WebMCP Proposal. WebMCP defines a schema-driven web API that exposes web app functions as discoverable tools so browser and LLM agents can act directly inside interfaces with shared context. That makes web UIs callable and permissionable by agents instead of brittle scraping, simplifying tool discovery and reducing integration friction for product-facing agents (Principle 03, 06).

Asynchronous Verified Semantic Caching for Tiered LLM Architectures. Apple publishes an asynchronous, verified semantic caching approach to safely reuse LLM responses across tiered models, cutting inference cost and latency without sacrificing correctness. Outcome engineers can adopt safe caching to push more traffic to cheap tiers while preserving per-request guarantees, changing how you design tiering and cache invalidation (Principle 02, 14).

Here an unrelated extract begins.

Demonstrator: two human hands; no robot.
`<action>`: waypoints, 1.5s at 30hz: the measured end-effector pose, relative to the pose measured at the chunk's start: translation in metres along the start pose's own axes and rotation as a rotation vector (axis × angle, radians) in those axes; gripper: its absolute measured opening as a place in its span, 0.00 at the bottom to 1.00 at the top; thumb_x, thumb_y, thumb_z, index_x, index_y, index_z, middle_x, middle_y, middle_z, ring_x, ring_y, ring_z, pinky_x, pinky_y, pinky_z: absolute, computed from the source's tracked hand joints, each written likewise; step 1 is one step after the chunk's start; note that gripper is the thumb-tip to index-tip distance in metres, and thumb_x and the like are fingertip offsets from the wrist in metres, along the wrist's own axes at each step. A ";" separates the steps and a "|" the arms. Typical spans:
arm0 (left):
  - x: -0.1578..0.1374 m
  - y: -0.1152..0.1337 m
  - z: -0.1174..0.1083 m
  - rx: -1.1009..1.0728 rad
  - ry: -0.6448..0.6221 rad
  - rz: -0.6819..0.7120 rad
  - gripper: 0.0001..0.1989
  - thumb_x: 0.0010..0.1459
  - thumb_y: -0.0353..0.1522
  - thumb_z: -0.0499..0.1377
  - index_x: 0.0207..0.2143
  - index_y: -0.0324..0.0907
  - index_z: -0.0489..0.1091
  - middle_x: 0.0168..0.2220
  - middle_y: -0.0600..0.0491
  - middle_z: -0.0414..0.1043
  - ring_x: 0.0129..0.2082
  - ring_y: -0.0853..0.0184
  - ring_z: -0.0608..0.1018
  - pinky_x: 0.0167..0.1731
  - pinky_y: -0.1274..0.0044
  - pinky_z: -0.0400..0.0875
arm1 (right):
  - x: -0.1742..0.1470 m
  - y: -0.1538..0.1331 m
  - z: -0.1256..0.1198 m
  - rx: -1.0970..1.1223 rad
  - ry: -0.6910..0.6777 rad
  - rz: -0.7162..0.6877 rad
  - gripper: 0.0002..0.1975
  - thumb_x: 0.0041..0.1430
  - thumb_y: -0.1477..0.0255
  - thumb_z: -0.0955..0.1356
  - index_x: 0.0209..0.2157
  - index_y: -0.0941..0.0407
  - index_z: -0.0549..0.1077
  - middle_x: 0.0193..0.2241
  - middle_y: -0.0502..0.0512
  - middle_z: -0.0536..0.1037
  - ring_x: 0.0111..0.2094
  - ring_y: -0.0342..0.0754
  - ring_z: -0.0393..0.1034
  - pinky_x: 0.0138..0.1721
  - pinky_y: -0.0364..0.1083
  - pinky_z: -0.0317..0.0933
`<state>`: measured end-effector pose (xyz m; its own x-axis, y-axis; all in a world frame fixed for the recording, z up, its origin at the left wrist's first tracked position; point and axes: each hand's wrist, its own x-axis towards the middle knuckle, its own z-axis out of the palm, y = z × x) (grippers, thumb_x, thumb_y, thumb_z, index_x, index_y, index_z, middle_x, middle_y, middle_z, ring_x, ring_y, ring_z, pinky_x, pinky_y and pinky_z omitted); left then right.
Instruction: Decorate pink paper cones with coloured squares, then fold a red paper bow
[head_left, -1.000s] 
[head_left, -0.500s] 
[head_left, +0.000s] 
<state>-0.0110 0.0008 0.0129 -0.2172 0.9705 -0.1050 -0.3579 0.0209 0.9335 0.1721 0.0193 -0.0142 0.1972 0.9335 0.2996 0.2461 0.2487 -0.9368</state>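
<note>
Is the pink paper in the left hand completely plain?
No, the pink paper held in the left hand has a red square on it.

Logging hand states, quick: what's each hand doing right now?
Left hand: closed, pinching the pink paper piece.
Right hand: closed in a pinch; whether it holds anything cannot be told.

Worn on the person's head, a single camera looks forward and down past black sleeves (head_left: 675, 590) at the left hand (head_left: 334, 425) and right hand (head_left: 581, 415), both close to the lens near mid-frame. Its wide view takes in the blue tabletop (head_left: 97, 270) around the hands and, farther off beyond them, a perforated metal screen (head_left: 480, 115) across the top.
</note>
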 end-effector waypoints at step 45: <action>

The Multi-Model Database for AI Agents: Deploy SurrealDB with Docker Extension. SurrealDB presents a unified vectors+graphs+documents+relational engine and ships a Docker extension for easy local-to-prod deployment. Consolidating agent memory and RAG storage into one low-latency store reduces retrieval complexity and integration surface area for agent pipelines in production (Principle 06, 11).

Models That Prove Their Own Correctness. Apple describes self-proving models that emit interactive proofs certifying outputs to verifiers, providing per-input correctness guarantees rather than only average metrics. That introduces a practical path to auditability and real-time validation for critical agentic decisions, a powerful lever for outcome validation and trust (Principle 02, 16).